Simplify Twitter scraper with jsoup

loklak / loklak_server

Distributed Open Source twitter and social media message search server that anonymously collects, shares, dumps and indexes data http://api.loklak.org

GNU Lesser General Public License v2.1

1.38k stars 223 forks source link

Simplify Twitter scraper with jsoup #1083

Open yukiisbored opened 7 years ago

yukiisbored commented 7 years ago

Currently, TwitterScraper.java is really complex and hard to maintain. This is due to the fact we're doing manual string indexing to extract the important data from the HTML page of Twitter. We can use the jsoup library to simplify this because it provides simple selectors and can manipulate HTML data easily.

jigyasa-grover commented 7 years ago

@yukiisbored +1. The other scrapers were indeed implemented using JSoup last summer and seems to be a good option !

sudheesh001 commented 7 years ago

@jig08 let's not implement them in JSoup, all of that code needs to be refactored. Will review this patch later in the day.

yukiisbored commented 7 years ago

Well, it's better to do it to increase maintainability. Currently, only small fraction of us understands TwitterScraper. If this is done, it'll increases Loklak's maintainability. Also, not a lot of code have to be refactored, we can always keep the same methods available on TwitterScraper and result in the same thing but more maintainable.

Orbiter commented 7 years ago

This is a typical "It's already ready but I know how to do this better"-Task. Maybe jsoup is better, but maybe jsoup is not flexible enough for us to respond on twitters changes all the time.

However, lets give it a try. Plug in your code, but please rename/move the current code to a 'LegacyScraper' class. Please also consider to maintain your code in the future when twitter changes their format again.

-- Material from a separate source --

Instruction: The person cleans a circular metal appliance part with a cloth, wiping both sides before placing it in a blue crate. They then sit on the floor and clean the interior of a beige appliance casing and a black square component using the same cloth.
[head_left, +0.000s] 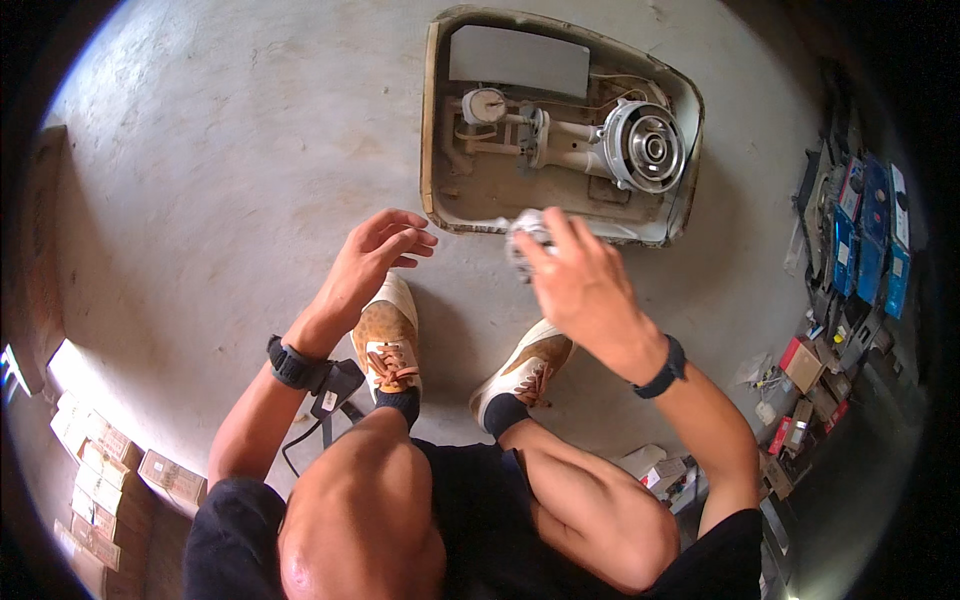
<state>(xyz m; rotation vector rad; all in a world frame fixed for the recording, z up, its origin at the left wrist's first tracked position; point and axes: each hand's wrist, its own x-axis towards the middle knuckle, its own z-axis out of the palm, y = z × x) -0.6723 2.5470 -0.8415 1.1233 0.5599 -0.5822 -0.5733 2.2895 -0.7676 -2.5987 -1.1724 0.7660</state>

vibhcool commented 7 years ago

IMHO, tools like JSoup are less flexible than using regex. If there is some change in twitter html , simply regex is needed to be modified, but if we use JSoup, we may have to choose between it's methods to best suite the new changes in html.

I think Code refractoring is needed in:-

1) TwitterScraper's methods are needed be divided into simpler blocks of methods 2) and some changes in data input step in TwitterTweet object.

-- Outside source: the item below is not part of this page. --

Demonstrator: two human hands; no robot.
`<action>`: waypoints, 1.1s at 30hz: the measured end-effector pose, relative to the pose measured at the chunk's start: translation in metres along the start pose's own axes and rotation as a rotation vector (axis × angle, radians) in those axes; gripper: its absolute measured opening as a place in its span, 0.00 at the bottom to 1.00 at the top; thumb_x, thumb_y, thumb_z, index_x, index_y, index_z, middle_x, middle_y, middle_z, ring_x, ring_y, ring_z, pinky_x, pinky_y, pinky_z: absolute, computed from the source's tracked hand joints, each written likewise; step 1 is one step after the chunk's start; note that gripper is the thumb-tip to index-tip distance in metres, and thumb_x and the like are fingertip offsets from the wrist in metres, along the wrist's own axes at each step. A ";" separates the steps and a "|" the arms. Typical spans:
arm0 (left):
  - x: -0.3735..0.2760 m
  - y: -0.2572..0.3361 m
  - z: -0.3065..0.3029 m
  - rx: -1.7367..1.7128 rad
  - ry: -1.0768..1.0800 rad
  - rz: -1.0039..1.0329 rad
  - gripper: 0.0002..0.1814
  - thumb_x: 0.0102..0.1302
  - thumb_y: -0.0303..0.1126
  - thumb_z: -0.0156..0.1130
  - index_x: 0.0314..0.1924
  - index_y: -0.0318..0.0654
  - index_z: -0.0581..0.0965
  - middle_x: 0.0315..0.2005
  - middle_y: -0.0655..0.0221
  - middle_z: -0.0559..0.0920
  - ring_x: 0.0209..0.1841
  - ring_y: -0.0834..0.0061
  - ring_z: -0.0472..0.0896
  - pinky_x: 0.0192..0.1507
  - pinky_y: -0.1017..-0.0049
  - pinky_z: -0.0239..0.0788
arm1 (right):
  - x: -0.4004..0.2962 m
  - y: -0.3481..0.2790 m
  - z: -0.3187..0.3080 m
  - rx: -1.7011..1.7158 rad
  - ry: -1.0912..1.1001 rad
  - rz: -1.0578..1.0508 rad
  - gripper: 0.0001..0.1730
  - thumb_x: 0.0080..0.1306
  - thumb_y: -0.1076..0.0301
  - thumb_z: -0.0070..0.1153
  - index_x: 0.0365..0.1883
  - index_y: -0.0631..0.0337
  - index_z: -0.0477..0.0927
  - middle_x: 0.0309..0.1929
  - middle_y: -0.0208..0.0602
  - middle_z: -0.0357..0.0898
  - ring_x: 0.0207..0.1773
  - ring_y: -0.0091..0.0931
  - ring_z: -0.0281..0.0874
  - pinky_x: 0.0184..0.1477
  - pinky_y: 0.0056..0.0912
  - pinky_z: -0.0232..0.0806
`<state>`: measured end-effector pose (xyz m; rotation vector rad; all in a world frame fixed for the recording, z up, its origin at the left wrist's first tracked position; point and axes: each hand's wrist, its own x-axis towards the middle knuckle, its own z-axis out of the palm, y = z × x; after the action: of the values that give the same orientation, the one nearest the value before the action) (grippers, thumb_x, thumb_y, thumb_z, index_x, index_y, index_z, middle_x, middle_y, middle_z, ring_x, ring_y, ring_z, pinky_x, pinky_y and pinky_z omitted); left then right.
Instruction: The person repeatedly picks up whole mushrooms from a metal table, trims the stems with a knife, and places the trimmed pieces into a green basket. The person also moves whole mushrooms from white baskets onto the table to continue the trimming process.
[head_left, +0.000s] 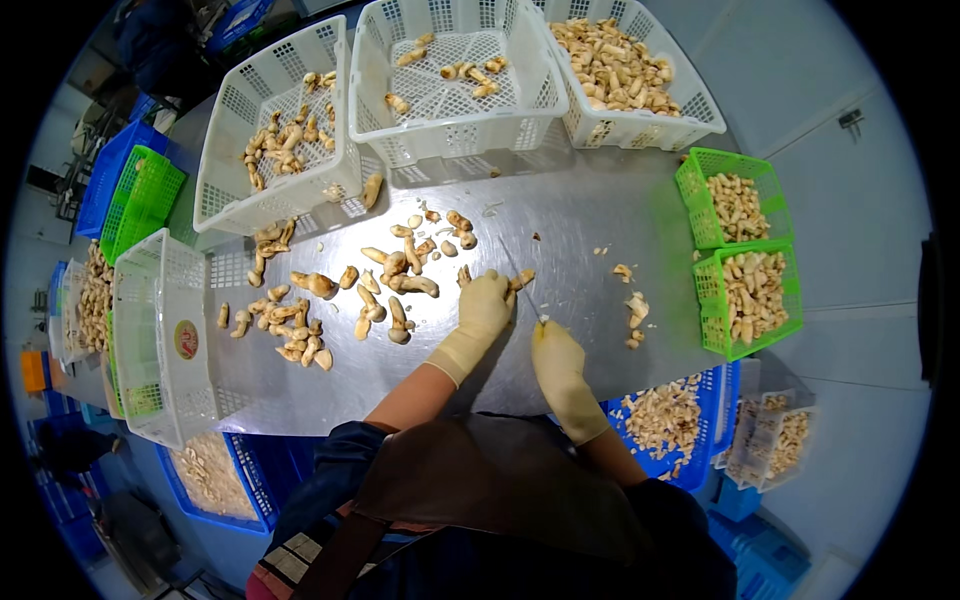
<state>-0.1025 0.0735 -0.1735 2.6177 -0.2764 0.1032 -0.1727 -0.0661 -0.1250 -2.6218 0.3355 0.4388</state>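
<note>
My left hand, in a cream rubber glove, presses a brown-and-white mushroom against the stainless steel table. In my gloved right hand is a thin-bladed knife, its blade pointing away from me and lying close by that mushroom. A small white scrap sits by the knife's handle end. Left of my left hand lie loose mushrooms, some whole and some in pieces. A denser pile of mushrooms is farther left. Pale trimmed pieces lie to the right of the knife.
White plastic crates holding mushrooms line the table's far side. Two green baskets of small pieces stand at the right edge. An upright white crate borders the left. Blue crates sit below table height. A person is at upper left.
</note>
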 end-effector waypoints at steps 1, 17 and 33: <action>0.001 -0.002 0.000 -0.010 -0.008 -0.011 0.09 0.59 0.37 0.64 0.28 0.40 0.79 0.30 0.60 0.79 0.34 0.55 0.80 0.57 0.45 0.60 | 0.004 -0.004 -0.001 -0.008 0.004 -0.015 0.20 0.73 0.56 0.43 0.36 0.62 0.80 0.37 0.55 0.82 0.42 0.51 0.81 0.46 0.54 0.72; 0.009 -0.003 0.014 0.049 -0.055 -0.060 0.11 0.63 0.39 0.60 0.32 0.41 0.83 0.33 0.59 0.81 0.36 0.55 0.82 0.61 0.43 0.56 | 0.001 0.010 -0.008 -0.053 -0.102 0.032 0.21 0.70 0.56 0.43 0.39 0.65 0.83 0.40 0.58 0.83 0.45 0.51 0.81 0.48 0.53 0.72; -0.009 -0.003 -0.060 -1.903 -0.473 -0.618 0.26 0.75 0.52 0.48 0.64 0.44 0.68 0.40 0.74 0.77 0.43 0.73 0.77 0.42 0.74 0.70 | 0.005 0.014 -0.031 0.305 0.326 -0.028 0.29 0.66 0.50 0.54 0.61 0.55 0.75 0.37 0.42 0.85 0.42 0.41 0.83 0.43 0.46 0.73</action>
<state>-0.1115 0.1076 -0.1236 0.6909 0.2411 -0.6563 -0.1647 -0.0932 -0.1062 -2.3872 0.4316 -0.0523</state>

yukiisbored commented 7 years ago

@vibhcool isn't that the same? Not to mention regex has a pretty rough learning curve for everyone while JSoup is a simple API that you can just switch the methods around and change the parameters to make it fit.

It's like making a shirt with a sewing machine vs without one. Without a sewing machine gives you more flexibility but with a sewing machine you can work faster and fix problems without boggling your head around.

Also about the code refactor that's the whole loklak code base needed to fix.

vibhcool commented 7 years ago

@yukiisbored , haha, nice example, I am just a newbie. I am just exploring :)

What I thought is that :-

what happens In case of TwitterScraper, BufferReader returns a line at a time (maybe because twitter results are fetched by ajax, so it's better to fetch html line by line from connection object ) is processed by the code to extract data.

JSoup generally uses DOM modelling which analyses html and traverses as tree in backend. Yep, it has features like analysing broken html. And If we stores all html and then process it, the html data is very long of about 10 thousands of lines long.

So seeing this regex appears to be better option.

And there is a long debate going on stackoverflow why regex is not better, but in this situation it looks better option to me. see first answer -> http://stackoverflow.com/questions/1732348/regex-match-open-tags-except-xhtml-self-contained-tags And this is pretty interesting :)

sudheesh001 commented 7 years ago

JSoup is terrible with respect to its performance at the same time, there's so much modelling you have to do in case you're trying to parse websites which have dynamically loading content, like tracking the postages #344 for example.

Lets stick to the regex, a learning curve isn't really a bad thing, a bad library on the other hand is worse. If there are better and faster parsers eg. parsley that'd make sense.

mariobehling commented 7 years ago

I am seeing a lot of pros and cons here. What should be done about this? Is this a priority now or should be followed up later?

sudheesh001 commented 7 years ago

I believe we should follow up on this later if we experience a lot of breaking code after having multiple quality scrapers like the twitter scraper. As of now this doesn't seem like a major issue atleast to me.